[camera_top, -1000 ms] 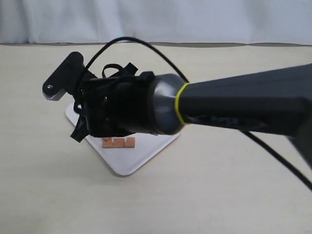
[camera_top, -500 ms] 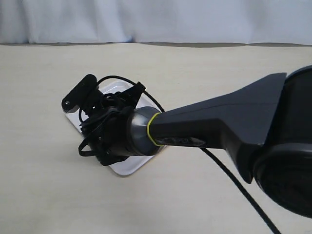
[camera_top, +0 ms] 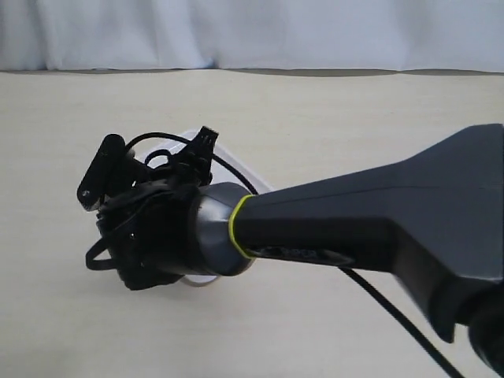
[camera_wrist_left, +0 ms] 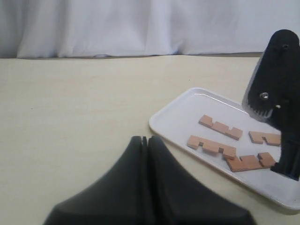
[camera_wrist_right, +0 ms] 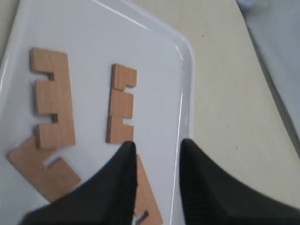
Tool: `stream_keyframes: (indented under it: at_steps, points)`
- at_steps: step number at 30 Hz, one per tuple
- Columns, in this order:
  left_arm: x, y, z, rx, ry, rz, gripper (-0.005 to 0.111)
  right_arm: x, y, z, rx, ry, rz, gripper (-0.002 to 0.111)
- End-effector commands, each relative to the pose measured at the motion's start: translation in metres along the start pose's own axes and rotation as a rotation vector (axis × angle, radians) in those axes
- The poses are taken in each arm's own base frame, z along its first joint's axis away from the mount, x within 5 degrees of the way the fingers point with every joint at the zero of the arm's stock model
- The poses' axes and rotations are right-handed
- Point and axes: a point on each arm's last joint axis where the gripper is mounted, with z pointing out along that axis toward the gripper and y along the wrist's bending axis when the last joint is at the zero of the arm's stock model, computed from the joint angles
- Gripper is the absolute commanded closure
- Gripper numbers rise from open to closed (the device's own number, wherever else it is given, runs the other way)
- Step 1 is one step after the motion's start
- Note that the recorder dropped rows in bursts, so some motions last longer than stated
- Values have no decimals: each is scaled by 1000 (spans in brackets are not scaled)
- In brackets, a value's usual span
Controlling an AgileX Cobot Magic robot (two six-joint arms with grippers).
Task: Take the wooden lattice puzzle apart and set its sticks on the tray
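No assembled lattice puzzle shows. Its four notched sticks lie apart and flat on the white tray (camera_wrist_left: 197,104): one stick (camera_wrist_left: 220,126), a second (camera_wrist_left: 211,146), a third (camera_wrist_left: 265,137) and a fourth (camera_wrist_left: 251,162). My right gripper (camera_wrist_right: 157,146) hangs open low over the tray's rim (camera_wrist_right: 187,89) with nothing between its fingers; one stick (camera_wrist_right: 121,104) lies just ahead of it and another (camera_wrist_right: 147,197) is partly hidden under one finger. My left gripper (camera_wrist_left: 146,139) is shut and empty, over bare table short of the tray. In the exterior view the right arm (camera_top: 165,236) hides the sticks.
The tray (camera_top: 201,281) shows only as slivers round the right arm's wrist. The right wrist's black camera mount (camera_wrist_left: 274,79) stands over the tray's far side. A black cable (camera_top: 378,303) trails across the beige table. A white curtain (camera_wrist_left: 140,23) closes the back.
In the exterior view the right arm has swung left and lower over the tray. The stick that showed a second ago is now hidden behind it.
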Motion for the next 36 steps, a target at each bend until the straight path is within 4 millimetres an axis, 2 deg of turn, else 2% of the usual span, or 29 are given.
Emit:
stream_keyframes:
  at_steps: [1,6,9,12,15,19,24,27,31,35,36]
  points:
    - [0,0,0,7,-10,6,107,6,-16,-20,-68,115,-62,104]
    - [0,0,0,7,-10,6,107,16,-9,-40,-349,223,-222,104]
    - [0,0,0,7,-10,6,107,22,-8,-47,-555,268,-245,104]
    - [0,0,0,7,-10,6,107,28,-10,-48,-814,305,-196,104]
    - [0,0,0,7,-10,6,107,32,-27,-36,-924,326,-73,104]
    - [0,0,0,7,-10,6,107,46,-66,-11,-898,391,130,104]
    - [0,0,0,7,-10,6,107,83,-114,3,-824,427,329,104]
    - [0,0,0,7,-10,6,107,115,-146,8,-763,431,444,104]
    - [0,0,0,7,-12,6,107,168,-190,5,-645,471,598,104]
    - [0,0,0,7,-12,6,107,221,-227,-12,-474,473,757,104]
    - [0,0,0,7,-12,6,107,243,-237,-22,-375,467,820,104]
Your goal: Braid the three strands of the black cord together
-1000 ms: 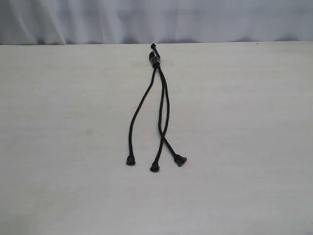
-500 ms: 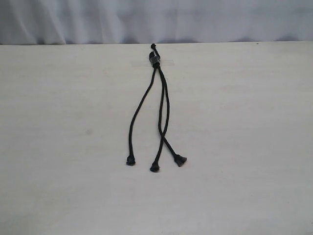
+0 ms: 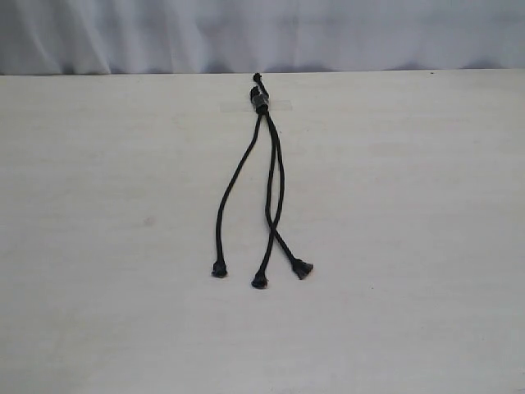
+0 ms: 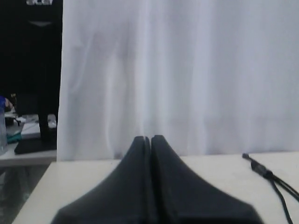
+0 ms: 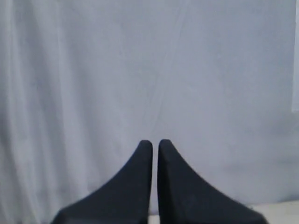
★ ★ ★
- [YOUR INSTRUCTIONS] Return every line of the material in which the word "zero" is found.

- [TASK SOLUTION]
- The poses are taken in each arm's own base frame, z along its first joint's axis away from the mount, x within 5 degrees of the way the fingers point with every joint at the zero of the arm's stock model
- Point and axes: a point on each arm's last joint axis where the gripper is mounted, with z pointing out along that axis toward the gripper and y along the wrist's bending axis when the last joint is at the zero of the arm's stock model, computed from the joint angles

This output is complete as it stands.